Lack of government investment puts national immunology institute in crisis


Blood derivatives and bacterial vaccines accounted for almost 80% of the institute's profits in the last two years

The Croatian Immunology Institute has entered administration and fired all of its workers – some 200 people, including research staff – despite being a profitable biotech firm with around 20 drugs and vaccines sold internationally.

The institute announced it was going into administration on 8 January, with an ensuing media furore and allegations of political corruption. Some claimed that the state was attempting to sell off parts of this key national asset that also makes discounted drugs and vaccines for the local market.

A long-term lack of investment in technology and premises in the capital Zagreb cost the institute first its World Health Organization (WHO) licence in 1998, and then its Croatian national drug agency licence to manufacture blood derivatives and bacterial vaccines last summer. These two products accounted for almost 80% of its profits in the last two years or around €5.7 million (£4.7 million) in 2012.

Ivan Tomac, president of a Croatian power and chemistry union, tells Chemistry World ‘the Institute of Immunology has been neglected and outdated in terms of personnel, finance, organisation and technology’. Lack of investment and action from management meant that ‘each year the institute sank deeper and deeper [into debt], which culminated in the loss of the production licence’ for blood derivatives and bacterial vaccines last year.

Around €26 million were needed to move to better premises to ensure a renewal of its production licence, but critics say that the majority shareholder – the government – failed to make the necessary investment before the promised deadline. But all may not be lost yet, as the government has pledged to find a solution and to keep production of key products in Croatia as it looks for strategic partners to invest in restructuring the ailing institute.

The finance ministry has since issued a statement committing to restructuring, but keeping enough staff to keep its key activities going. And several government officials have told national media that work is underway to find ‘strategic partners’ for the institute. Zagreb mayor Milan Bandic also pledged the city would invest up to €15 million, if needed, to save the institute.

A pharma company that reportedly showed interest in partnering on vaccines last year, Genera, based near Zagreb, appears not to be interested anymore. ‘Genera is not interested in the Institute of Immunology and we will not be a strategic partner,’ a spokesperson said.

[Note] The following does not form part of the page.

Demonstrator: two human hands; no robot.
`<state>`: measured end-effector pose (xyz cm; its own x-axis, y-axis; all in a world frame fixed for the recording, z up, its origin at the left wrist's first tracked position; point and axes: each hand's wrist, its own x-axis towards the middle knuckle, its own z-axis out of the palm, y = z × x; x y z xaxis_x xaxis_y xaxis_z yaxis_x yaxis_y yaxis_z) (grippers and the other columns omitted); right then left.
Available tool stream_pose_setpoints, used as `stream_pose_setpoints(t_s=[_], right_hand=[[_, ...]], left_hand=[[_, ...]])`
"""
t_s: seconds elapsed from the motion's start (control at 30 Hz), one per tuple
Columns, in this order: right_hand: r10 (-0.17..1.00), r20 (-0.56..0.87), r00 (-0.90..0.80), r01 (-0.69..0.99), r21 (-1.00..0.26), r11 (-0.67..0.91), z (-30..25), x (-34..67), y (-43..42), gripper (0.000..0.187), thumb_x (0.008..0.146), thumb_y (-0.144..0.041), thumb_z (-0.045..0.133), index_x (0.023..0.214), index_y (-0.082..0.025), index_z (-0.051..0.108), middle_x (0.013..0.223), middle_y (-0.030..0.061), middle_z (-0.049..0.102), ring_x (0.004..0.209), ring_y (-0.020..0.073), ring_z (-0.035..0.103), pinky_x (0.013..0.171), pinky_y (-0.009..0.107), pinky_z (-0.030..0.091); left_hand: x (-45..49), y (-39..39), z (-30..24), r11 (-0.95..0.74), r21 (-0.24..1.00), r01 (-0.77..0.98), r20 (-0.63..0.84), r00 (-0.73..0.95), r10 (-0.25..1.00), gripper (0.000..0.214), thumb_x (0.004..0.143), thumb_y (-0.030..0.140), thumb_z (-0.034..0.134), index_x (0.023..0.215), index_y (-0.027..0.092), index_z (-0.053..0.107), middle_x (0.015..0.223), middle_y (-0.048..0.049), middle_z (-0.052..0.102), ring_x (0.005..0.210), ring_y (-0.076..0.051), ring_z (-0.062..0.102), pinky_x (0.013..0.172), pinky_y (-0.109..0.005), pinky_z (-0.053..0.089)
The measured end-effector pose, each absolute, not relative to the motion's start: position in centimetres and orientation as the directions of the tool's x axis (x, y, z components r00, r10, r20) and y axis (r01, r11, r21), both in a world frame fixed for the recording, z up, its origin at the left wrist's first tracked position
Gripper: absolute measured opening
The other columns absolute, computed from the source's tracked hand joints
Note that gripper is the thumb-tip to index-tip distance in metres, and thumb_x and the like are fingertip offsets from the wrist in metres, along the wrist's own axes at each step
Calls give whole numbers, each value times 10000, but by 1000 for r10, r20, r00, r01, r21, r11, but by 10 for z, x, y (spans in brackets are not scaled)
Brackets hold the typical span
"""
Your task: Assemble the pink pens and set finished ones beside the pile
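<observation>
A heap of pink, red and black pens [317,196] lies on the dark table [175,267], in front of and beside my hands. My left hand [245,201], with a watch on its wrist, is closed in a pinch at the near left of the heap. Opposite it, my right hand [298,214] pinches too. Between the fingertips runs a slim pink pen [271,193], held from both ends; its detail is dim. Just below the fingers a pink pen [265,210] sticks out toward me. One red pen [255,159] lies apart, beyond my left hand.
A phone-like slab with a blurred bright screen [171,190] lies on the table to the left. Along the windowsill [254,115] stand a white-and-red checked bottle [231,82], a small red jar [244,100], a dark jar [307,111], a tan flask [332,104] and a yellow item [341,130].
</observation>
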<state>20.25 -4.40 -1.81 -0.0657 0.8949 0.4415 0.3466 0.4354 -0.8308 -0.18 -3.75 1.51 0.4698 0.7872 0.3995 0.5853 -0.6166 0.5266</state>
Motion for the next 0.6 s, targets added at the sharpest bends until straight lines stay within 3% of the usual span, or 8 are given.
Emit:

Another pharma firm, Jadranski Galenski Laboratorij (JGL) based in Rijeka, offered to partner up with the Institute on the production of viral vaccines in its new €45 million premises called Pharma Valley. ‘There are few products that affirmed Croatia globally, and among these are the institute’s vaccines that have been called the best in the world, such as vaccines against measles,’ JGL’s director Ivo Usmiani said in a statement. He sees the institute’s failure as a result of ‘systematic indifference’ and says that strategic thinking about sources of funding and the state of the institute had to be done much earlier, given that it can take two to three years to move pharmaceutical production to a new location.

But if new sources of funding are found and significant investment is made deploying new technologies, good manufacturing practice and further product development, Usmiani believes vaccine manufacturing could be revitalised and core workers kept on.

The institute has faced difficulties ever since its partial privatisation in 1993, with the government maintaining 50% of shares. The number of employees has halved since 1991. In 1998, because its premises did not meet safety requirements it lost its WHO licence, but continued exporting products to countries that did not require this.

Vlatko Silobrcic, who was director of the institute from 1992–1997, says the government never had a clear picture of what it wanted from the institute. He sees lack of investment in up-to-date technology as the institute’s primary problem. At the time of the institute’s initial privatisation, its technology was already more than 20 years old, and despite a plan for investment, he says, the government would not make a decision to modernise it. ‘It was only a matter of time when one of ever more frequent inspections was going to shut down some of the production,’ he says. ‘With such an inexplicable period of inaction, bankruptcy was inevitable.’